Exercise directions: Check every line below for the word "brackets" and show those that hold it.
*** Recorded information
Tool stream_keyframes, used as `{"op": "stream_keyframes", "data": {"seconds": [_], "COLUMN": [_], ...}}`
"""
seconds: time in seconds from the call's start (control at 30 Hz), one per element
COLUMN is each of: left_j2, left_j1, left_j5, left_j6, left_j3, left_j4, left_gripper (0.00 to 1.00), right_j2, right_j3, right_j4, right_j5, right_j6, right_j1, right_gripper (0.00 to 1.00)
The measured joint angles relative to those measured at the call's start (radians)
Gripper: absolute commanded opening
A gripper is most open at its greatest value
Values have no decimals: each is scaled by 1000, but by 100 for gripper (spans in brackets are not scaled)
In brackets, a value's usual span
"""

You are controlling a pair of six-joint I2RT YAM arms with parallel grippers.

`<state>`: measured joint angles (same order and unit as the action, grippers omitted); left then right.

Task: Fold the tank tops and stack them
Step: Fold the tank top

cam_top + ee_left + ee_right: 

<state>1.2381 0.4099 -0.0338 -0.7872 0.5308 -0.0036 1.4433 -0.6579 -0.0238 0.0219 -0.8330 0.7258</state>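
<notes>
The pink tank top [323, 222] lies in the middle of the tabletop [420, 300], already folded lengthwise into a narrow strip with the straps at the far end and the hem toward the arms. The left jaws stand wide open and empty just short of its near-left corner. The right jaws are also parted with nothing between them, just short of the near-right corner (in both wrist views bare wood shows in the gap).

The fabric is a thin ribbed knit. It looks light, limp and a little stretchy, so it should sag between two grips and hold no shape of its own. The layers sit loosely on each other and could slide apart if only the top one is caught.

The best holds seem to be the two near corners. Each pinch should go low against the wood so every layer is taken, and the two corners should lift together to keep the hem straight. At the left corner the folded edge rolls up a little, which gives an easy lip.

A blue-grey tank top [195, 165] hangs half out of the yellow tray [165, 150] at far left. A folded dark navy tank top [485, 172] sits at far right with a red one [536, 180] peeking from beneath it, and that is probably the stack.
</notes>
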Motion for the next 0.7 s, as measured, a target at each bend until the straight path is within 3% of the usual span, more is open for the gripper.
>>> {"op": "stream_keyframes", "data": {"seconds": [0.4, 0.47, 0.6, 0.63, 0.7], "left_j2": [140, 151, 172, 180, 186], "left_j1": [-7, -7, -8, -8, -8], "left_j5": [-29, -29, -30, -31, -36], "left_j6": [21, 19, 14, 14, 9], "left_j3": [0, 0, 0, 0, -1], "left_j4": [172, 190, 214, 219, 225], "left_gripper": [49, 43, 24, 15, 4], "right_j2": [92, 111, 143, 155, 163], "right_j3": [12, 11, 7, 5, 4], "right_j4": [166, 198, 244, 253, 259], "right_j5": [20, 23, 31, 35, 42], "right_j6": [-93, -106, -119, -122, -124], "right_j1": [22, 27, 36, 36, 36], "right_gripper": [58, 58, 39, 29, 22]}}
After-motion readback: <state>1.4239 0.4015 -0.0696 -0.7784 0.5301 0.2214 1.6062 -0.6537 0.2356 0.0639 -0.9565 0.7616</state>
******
Exercise response:
Values have no decimals: each is scaled by 1000, but by 100 for gripper (spans in brackets are not scaled)
In brackets, a value's usual span

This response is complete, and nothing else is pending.